Particularly important, proactive medicine has found the "glue" that binds the above elements together, which is collaboration at the semantic and value levels. By embedding ethical principles through the Purpose layer and aligning the human-machine meaning system through the semantic feedback loop, proactive medicine achieves unity of different subjects in the world of meaning. This ensures the integration of technical means and humanistic care: in addition to powerful computing power, AI has an "understanding heart" for people. It knows how to communicate with human language and emotion, understands to respect individual values and wishes, thereby stimulating human internal proactiveness. When doctors, AI, and patients reach a common understanding of "what is good for me," health intervention has the most solid foundation, and the collaborative network becomes unbreakable.
In summary, proactive medicine provides an intelligent engine through the cognitive channel structure and creates a concerted force for action through the multi-system coordination mechanism. The two complement each other, forming an organic health promotion system. It is not only an innovation in technology and models, but also contains a re-understanding of the essence of medicine: the mission of medicine is not only to cure diseases, but also to create an ecosystem where everyone actively pursues health and jointly achieves health. Such a concept has distinct foresight and contemporary value. Today, when artificial intelligence is booming and global health challenges are emerging one after another, proactive medicine depicts a moving vision for us: in this picture, everyone can better understand their own health with the help of intelligent assistants; every community is cooperating and helping each other to cultivate a health culture; and all mankind, with health as the bond of common well-being, gathers the power of technology and rationality to strive to reduce life entropy and improve quality of life.

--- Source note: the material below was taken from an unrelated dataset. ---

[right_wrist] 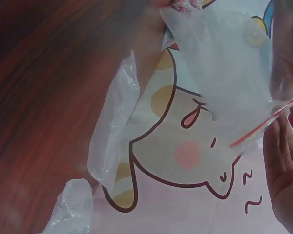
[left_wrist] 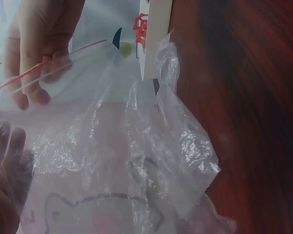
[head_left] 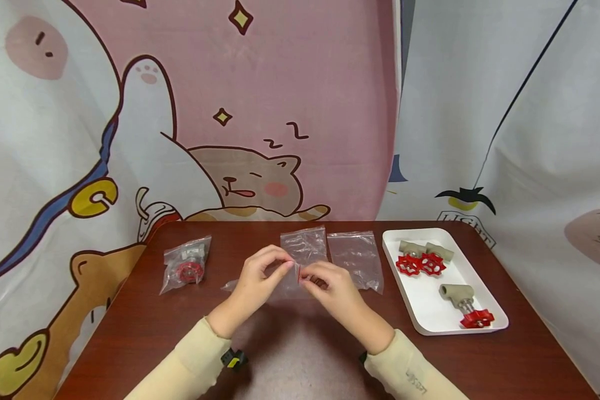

Realizing this vision requires continuous exploration and multi-party efforts. But what is certain is that the direction of value alignment, semantic-driven, and collaborative co-governance advocated by proactive medicine represents an important milestone in the evolution of the medical paradigm. As long as we continuously test and improve this theory in practice, and properly deal with the ethical and social issues therein, proactive medicine is expected to develop into a health governance paradigm that leads the future. It will promote medical care from hospitals to communities, from individual doctor's wisdom to human-machine group intelligence, from passive response to proactive guidance, and ultimately promote the health and well-being of the entire population, achieving the ultimate care goal of medicine of "human-centricity." As a proverb says: "The best doctor is oneself, the best medicine is time, and the best health guarantee is being proactive." What proactive medicine depicts is precisely such a future where everyone becomes an active creator of their own health. We have reason to be full of confidence and expectation for such a future.